Quote exactly the lines spanning from the top of the data below to the line that contains "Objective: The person", including both.

__INFORMATION SHOWN__
== == ==
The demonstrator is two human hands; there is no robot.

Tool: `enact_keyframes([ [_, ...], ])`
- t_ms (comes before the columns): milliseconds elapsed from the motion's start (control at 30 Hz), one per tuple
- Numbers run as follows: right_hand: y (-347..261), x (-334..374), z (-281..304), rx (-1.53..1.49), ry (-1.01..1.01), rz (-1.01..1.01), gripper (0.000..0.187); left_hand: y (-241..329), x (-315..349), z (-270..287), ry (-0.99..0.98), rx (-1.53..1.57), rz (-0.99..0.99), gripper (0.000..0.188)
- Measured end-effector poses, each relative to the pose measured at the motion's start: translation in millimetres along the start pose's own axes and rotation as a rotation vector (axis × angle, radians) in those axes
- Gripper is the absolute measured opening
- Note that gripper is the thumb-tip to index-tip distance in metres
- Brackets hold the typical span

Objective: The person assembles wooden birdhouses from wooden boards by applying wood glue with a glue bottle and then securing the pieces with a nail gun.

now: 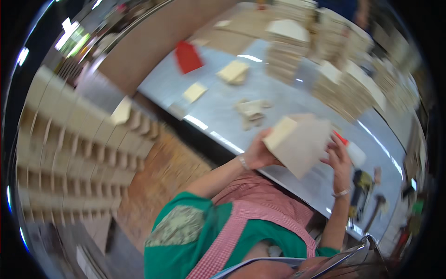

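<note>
over the near edge of the worktop (217,110), the pale wooden piece (304,146) looks light and stiff, best held by its sides, the left hand (260,152) gripping one, the right hand (340,162) loosely curled opposite, its hold unclear.

Head view: left unit of a side-by-side fisheye pair, head-mounted; axis directed steeply downward and forward; close range to the left hand (260,151) and right hand (339,160); coverage spans the pink checked apron (220,242) at the lower edge to stacked boards (283,60) beyond; the blue-grey tabletop (162,83) appears obliquely, its near edge descending rightward.
</note>
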State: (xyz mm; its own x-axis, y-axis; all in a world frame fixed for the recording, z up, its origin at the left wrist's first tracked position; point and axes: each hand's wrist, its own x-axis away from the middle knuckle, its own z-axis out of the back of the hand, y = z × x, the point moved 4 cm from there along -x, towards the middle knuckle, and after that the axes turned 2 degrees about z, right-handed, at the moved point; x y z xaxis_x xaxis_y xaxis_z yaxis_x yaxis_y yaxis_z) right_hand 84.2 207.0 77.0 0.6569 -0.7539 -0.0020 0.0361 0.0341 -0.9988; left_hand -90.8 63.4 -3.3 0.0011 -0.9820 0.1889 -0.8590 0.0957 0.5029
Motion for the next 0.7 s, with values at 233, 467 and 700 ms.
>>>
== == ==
__YOUR SOLUTION__
The demonstrator is two human hands; there is no robot.

Tool: `enact_keyframes([ [_, ...], ])`
- t_ms (comes before the columns): milliseconds elapsed from the motion's start (control at 30 Hz), one per tuple
- Numbers run as follows: right_hand: y (-347..261), x (-334..374), z (-281..304), rx (-1.53..1.49), ry (-1.01..1.01), rz (-1.01..1.01), gripper (0.000..0.187); left_hand: y (-241..329), x (-315..349), z (-270..287), ry (-0.99..0.98), rx (-1.53..1.57), rz (-0.99..0.99), gripper (0.000..0.188)
- Measured end-effector poses, each relative to the pose measured at the motion's start: translation in millimetres along the start pose's own axes and rotation as a rotation vector (axis × angle, radians) in those axes
- Gripper is the absolute measured opening
- Note that gripper is the thumb-tip to index-tip distance in metres
- Brackets hold the typical span

Objective: The person assembles wooden birdhouses from wooden boards by applying wood glue with a glue bottle and then securing the pieces with a nail gun.

There's no more to the answer.